The End of the Cold War

How did decolonization and the end of the Cold War change Europe?

In the late 1960s and early 1970s the United States and the Soviet Union pursued a relaxation of Cold War tensions that became known as détente (day-TAHNT). The policy of détente reached its high point in 1975 when the United States, the Soviet Union, Canada, and all European nations (except Albania and Andorra) signed the Helsinki Accords. These nations agreed that Europe’s existing political frontiers could not be changed by force, and they guaranteed the human rights and political freedoms of their citizens. Détente stalled when Brezhnev’s Soviet Union invaded Afghanistan to save an unpopular Marxist regime. President Jimmy Carter reacted with alarm at the spread of Soviet influence, much like predecessors John F. Kennedy and Harry Truman.

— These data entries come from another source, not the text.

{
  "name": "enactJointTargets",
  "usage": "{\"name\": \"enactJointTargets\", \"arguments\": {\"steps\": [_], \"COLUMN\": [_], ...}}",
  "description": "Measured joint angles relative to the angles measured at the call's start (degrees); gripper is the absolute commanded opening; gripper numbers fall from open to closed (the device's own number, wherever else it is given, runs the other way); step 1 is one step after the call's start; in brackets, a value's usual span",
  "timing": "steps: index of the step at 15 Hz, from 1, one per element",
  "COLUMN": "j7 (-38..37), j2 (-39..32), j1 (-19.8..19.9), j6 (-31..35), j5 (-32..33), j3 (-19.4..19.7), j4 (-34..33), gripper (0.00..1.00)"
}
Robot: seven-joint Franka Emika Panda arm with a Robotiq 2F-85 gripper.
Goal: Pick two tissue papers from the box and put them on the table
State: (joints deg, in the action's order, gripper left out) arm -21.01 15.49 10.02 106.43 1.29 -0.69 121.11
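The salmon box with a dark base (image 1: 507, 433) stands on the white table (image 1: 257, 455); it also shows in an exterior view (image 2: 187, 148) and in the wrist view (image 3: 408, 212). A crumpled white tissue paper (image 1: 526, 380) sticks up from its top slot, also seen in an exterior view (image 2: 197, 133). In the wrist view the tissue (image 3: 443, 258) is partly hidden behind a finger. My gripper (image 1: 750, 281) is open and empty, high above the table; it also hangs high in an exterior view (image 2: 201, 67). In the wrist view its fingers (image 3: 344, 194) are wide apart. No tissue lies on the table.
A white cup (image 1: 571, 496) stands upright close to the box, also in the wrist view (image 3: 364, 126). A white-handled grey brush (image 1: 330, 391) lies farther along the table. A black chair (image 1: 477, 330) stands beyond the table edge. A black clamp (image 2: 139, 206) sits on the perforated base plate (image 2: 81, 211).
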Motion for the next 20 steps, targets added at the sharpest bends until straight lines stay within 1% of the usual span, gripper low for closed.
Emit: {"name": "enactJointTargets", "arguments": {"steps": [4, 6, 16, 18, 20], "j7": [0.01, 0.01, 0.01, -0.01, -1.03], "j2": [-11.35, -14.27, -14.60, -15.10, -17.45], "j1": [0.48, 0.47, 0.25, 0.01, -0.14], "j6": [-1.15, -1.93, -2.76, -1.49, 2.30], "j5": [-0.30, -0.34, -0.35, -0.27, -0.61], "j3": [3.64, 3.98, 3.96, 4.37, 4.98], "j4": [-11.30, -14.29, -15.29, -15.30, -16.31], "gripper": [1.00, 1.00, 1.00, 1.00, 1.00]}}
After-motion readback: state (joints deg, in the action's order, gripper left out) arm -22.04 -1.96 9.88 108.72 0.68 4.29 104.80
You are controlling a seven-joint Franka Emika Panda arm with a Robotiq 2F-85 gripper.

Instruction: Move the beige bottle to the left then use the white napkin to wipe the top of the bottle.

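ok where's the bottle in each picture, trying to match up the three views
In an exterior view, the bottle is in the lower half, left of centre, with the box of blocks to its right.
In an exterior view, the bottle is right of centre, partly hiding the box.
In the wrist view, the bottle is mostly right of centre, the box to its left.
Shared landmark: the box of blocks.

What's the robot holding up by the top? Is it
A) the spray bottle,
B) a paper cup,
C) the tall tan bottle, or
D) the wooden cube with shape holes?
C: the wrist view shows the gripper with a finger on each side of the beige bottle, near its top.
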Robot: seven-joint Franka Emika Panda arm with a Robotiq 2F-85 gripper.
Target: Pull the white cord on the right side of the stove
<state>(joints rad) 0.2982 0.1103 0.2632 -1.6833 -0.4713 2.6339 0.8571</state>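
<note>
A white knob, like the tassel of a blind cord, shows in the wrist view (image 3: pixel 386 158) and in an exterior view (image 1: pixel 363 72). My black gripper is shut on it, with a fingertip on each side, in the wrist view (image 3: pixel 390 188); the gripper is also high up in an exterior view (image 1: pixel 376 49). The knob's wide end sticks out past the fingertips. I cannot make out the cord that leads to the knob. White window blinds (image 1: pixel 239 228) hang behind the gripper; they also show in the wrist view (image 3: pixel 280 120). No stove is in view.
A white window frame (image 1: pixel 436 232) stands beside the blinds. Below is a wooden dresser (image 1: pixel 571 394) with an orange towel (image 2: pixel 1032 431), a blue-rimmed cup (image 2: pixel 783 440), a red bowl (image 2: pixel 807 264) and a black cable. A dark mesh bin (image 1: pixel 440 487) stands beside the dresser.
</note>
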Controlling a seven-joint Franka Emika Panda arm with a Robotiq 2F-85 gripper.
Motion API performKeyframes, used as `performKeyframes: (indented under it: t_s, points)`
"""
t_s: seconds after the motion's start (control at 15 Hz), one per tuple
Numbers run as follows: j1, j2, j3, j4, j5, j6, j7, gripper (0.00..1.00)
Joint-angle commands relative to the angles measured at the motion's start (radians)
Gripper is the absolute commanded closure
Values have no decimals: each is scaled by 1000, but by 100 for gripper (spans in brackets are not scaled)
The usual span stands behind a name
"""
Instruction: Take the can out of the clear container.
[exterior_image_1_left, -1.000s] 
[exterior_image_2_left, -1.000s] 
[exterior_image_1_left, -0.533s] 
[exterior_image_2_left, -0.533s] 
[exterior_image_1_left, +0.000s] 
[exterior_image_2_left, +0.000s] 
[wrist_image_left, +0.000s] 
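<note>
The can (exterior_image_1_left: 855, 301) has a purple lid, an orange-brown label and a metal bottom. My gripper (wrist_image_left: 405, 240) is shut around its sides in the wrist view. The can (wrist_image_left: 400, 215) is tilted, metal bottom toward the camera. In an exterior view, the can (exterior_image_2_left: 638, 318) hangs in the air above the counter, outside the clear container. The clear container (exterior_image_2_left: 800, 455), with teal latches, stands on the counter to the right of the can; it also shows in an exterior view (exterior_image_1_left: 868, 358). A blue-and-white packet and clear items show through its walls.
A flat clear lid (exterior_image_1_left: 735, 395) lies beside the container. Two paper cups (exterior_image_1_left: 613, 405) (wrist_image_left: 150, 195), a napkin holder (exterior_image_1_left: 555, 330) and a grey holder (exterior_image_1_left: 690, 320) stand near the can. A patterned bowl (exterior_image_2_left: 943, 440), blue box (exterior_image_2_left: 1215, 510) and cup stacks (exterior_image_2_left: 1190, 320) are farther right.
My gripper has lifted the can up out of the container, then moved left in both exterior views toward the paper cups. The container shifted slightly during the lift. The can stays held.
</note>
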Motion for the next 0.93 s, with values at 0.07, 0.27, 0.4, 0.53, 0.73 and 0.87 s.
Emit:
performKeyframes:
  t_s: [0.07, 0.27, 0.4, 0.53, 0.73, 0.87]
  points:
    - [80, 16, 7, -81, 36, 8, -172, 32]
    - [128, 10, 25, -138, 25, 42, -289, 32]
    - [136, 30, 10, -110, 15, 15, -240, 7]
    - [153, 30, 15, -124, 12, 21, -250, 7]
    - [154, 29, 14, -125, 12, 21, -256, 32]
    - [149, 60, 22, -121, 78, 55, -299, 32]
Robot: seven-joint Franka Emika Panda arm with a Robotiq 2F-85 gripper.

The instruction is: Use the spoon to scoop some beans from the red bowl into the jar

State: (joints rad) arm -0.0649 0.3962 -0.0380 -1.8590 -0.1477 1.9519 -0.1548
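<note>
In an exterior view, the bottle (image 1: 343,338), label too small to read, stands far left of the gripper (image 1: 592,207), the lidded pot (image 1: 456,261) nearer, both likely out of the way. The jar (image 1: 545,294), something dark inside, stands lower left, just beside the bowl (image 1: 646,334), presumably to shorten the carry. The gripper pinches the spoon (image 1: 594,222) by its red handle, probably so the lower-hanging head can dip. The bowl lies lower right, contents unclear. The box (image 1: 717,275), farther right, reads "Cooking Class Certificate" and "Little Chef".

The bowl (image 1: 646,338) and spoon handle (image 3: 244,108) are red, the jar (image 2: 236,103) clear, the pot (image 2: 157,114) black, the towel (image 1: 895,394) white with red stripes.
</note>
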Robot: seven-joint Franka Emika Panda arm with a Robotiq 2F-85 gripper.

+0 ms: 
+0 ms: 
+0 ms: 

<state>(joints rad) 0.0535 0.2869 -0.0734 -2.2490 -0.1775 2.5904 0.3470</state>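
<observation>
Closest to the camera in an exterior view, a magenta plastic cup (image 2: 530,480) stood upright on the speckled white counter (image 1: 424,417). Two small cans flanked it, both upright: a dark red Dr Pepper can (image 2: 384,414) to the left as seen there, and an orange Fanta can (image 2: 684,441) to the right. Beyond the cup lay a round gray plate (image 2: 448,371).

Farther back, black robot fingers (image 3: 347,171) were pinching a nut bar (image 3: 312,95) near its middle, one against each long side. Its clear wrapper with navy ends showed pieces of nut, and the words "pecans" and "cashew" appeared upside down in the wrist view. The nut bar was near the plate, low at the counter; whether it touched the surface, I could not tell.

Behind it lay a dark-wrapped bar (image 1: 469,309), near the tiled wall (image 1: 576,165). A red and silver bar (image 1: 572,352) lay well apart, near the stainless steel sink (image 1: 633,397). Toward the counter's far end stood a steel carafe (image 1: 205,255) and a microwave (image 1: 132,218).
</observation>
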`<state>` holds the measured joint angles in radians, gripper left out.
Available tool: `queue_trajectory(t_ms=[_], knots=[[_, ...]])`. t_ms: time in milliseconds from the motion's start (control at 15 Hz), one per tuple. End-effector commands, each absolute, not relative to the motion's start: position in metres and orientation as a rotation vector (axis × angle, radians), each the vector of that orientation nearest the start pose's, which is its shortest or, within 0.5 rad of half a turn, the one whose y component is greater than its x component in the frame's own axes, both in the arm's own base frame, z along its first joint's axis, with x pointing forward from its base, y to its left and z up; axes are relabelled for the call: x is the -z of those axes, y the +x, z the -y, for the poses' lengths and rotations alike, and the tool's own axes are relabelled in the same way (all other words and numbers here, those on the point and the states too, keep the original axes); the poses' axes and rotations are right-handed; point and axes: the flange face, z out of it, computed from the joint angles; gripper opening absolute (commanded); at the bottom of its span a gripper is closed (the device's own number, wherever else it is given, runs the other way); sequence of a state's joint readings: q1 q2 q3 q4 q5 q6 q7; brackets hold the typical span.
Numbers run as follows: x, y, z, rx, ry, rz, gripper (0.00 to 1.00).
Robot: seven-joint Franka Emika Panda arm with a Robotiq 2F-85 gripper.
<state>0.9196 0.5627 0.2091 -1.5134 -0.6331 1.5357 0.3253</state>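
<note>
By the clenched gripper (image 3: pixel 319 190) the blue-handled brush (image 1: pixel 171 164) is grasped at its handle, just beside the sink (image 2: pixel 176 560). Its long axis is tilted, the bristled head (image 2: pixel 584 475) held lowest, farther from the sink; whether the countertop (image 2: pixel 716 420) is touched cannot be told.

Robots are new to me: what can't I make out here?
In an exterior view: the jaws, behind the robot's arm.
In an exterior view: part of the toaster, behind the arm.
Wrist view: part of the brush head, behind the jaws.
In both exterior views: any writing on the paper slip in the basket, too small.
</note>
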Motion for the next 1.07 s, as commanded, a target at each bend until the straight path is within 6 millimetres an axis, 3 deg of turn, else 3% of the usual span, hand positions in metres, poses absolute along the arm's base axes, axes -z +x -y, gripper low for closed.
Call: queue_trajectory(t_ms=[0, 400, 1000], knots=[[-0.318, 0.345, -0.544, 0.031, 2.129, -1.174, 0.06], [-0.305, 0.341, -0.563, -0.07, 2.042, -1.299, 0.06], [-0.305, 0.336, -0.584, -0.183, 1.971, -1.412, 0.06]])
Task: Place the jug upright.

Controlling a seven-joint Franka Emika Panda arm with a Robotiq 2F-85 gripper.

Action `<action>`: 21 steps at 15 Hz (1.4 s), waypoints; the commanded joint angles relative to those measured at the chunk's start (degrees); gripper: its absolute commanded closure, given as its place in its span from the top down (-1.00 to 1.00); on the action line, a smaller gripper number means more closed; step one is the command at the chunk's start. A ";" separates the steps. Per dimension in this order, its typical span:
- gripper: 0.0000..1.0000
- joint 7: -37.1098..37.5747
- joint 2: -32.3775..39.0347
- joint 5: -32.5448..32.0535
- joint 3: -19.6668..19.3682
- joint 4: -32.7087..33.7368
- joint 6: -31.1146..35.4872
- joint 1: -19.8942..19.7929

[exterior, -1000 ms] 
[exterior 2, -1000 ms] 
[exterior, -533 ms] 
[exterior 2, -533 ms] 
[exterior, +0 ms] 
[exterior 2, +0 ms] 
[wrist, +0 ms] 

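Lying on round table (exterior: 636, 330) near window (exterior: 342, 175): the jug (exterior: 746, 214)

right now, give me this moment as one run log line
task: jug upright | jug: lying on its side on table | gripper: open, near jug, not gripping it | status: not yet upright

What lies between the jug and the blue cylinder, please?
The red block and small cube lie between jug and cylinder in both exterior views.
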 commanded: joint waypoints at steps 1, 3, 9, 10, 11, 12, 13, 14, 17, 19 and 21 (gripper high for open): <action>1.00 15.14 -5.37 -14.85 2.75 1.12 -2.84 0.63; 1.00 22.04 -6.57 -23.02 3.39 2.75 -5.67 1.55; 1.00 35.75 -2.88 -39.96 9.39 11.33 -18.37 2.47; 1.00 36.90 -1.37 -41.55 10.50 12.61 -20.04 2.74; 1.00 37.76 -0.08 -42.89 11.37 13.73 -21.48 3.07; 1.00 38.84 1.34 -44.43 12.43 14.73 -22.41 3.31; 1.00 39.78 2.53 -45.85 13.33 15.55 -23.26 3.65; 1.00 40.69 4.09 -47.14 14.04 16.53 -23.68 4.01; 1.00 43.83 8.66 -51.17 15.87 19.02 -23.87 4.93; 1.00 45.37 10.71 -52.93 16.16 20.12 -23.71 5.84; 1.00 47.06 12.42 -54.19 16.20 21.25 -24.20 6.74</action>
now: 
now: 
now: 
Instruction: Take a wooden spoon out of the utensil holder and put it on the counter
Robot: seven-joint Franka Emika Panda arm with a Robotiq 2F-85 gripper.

Carter’s successor, Ronald Reagan (U.S. pres. 1981–1989), further re-ignited the Cold War by calling the Soviet Union the “evil empire” and deploying nuclear arms in western Europe. Reagan found conservative allies in British prime minister Margaret Thatcher and German chancellor Helmut Kohl. In the 1980s they gave indirect support to ongoing efforts to liberalize Communist eastern Europe. But as Reagan, Thatcher, and Kohl rekindled the Cold War, the Soviet Union underwent a cycle of reform that culminated in the release of Soviet control over eastern Europe and the dismantling of the Soviet Union and its Communist state.